Nicole Hester/The Tennessean/USA TODAY NETWORK

6. “You Belong With Me”

And now to go back in time to Swift’s country roots. (Much as I’d love a track from her 2006 self-titled debut album—“Picture to Burn,” anyone?—I think it has to be one from its ’08 follow-up, Fearless, which enjoyed more commercial success and was her first to win Album of the Year at the Grammys.) The twangy, fun, teenage pining of “You Belong with Me” is the perfect entry point.

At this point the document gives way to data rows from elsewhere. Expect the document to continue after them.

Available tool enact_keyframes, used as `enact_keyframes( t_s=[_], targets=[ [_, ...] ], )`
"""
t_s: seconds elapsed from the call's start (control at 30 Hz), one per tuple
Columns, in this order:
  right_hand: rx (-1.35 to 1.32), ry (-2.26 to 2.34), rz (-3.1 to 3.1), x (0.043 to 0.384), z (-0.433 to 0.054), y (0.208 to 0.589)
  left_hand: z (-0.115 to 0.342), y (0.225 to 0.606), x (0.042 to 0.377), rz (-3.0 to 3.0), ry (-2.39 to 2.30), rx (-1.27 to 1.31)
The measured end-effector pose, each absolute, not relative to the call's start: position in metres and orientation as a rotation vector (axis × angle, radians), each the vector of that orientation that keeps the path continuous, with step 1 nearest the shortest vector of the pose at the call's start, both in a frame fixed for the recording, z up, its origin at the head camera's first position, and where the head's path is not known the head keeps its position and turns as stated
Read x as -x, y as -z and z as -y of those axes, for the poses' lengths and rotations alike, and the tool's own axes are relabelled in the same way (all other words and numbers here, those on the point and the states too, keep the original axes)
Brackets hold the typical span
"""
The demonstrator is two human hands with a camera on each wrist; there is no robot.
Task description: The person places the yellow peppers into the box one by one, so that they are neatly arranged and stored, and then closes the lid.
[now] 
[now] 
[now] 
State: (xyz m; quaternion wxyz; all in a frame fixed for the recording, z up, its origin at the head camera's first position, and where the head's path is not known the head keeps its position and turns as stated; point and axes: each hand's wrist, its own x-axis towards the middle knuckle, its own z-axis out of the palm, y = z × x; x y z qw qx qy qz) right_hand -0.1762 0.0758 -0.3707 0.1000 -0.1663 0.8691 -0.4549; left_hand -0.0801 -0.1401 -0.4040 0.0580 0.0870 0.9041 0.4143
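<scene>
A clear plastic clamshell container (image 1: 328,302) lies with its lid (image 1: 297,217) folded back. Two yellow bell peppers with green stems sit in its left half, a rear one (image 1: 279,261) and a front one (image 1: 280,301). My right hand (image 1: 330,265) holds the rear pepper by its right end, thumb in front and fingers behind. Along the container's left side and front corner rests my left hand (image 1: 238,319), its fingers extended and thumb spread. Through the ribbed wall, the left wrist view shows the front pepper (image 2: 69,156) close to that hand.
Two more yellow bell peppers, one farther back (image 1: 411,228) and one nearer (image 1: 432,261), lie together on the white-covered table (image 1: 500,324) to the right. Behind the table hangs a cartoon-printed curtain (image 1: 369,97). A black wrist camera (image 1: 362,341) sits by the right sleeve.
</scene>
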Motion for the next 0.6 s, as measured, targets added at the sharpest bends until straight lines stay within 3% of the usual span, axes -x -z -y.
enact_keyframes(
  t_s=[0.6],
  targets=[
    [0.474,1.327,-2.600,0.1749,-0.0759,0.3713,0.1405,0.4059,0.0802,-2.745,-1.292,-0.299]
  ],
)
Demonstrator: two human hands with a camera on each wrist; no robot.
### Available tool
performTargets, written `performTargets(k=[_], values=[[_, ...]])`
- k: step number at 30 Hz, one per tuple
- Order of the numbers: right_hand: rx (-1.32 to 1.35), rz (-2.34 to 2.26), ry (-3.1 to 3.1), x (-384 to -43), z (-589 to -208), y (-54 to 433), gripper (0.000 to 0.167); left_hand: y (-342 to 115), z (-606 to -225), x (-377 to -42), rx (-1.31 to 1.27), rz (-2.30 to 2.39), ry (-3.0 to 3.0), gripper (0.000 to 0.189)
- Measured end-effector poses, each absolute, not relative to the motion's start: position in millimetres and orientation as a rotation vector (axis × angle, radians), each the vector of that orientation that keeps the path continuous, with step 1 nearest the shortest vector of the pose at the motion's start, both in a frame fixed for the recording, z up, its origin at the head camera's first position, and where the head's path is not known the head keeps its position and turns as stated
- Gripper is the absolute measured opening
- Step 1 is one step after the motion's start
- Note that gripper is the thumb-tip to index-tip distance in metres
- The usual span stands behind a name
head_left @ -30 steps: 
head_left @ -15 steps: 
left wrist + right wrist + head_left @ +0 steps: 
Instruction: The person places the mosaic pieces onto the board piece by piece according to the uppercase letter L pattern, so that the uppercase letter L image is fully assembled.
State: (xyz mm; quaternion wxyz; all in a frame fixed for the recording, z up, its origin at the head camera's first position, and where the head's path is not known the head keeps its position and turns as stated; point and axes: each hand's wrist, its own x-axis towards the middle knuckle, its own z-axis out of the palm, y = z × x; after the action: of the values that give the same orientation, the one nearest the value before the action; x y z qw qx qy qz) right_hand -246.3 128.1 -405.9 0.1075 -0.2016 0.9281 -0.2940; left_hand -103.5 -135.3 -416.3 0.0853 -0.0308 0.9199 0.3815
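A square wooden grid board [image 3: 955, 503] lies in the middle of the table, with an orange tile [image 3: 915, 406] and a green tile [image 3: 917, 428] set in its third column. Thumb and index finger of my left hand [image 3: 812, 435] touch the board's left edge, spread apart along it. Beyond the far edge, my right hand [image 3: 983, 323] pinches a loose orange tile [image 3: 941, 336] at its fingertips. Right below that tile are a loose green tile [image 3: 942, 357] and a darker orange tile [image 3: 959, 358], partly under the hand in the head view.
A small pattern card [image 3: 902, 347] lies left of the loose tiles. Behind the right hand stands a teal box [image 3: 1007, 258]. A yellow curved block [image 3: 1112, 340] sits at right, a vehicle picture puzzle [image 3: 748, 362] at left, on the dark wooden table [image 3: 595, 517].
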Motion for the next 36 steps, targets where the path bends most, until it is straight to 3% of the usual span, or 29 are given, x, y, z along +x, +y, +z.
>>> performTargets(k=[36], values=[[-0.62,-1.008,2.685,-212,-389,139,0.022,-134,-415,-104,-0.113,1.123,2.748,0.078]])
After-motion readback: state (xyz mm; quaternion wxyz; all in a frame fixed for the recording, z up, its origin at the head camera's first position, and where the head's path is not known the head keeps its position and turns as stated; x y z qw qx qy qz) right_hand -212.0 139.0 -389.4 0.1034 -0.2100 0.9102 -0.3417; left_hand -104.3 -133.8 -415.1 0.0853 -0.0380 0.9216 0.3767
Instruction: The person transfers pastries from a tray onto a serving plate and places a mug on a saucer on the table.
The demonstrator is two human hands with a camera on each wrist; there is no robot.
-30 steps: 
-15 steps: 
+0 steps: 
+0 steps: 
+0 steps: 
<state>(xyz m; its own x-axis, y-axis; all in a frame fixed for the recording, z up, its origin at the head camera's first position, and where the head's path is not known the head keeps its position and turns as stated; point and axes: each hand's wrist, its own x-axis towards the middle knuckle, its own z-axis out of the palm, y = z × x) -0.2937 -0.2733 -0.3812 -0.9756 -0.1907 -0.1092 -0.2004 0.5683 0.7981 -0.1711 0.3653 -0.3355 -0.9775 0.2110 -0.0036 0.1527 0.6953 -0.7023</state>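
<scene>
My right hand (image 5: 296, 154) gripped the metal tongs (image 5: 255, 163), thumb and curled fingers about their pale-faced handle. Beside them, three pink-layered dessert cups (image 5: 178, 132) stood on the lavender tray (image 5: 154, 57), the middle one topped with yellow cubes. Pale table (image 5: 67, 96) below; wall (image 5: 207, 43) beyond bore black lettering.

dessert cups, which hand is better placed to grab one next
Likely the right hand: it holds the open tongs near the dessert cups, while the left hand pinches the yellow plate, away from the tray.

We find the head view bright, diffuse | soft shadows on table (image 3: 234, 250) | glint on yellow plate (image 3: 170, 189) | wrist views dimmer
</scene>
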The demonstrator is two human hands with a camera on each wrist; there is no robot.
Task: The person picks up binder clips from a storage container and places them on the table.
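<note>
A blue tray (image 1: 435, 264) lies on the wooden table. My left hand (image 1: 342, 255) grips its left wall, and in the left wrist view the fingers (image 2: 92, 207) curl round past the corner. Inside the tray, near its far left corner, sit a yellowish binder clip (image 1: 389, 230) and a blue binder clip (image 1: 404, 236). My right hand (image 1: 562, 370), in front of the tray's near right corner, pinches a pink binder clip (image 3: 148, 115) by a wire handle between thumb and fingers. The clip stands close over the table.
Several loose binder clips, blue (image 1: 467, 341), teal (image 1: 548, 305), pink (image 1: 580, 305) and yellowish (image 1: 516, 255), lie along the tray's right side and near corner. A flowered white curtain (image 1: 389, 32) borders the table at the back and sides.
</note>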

7. “Wildest Dreams/Enchanted”

This is a little more fan-service-y: “Wildest Dreams” peaked on the charts at No. 5, and “Enchanted” was never even a single, despite its popularity a decade after its release as a viral sound on TikTok. But these songs work together so well—Swift played a mash-up of them on her Reputation tour—and it feels like a great way to work in a pair of fan favorites that are still decently recognizable to the general public. They also break up the country portion of the set without offering too dramatic a sonic contrast. Also: “This night is sparkling / Don’t you let it go”? Perfect for the Super Bowl!

8. “Love Story”

In keeping with the romantic vibes of “Wildest Dreams” and “Enchanted,” there’s no better option for the next song than “Love Story,” one of the breakout hits from early in her career.

9. “Karma”

And back to pop to close it out. “Karma” is the closing song of Swift’s current tour set list: It’s a perfect send-off, fun and danceable and great to scream along to. From Midnights, her most recent studio album, it hasn’t quite reached the heights of most of the other songs on this list, but by the time the Super Bowl rolls around in February, it’ll have had more time to establish itself (especially with the remixed version featuring Ice Spice, which just dropped May 26). Great as it is as a closer, though, it can’t end the show here. One more song is needed to round out the set.

10. “Shake It Off”

C’mon … there’s no show without “Shake It Off.”

And because we have eight months to get through before Super Bowl Sunday, here’s my set list on Spotify. Played in full, these songs are 42 minutes, so it would take quite a bit of trimming to get down to 15. But I have a feeling Swift could find a way to make it work (including every one of her iconic bridges here!) with no problem.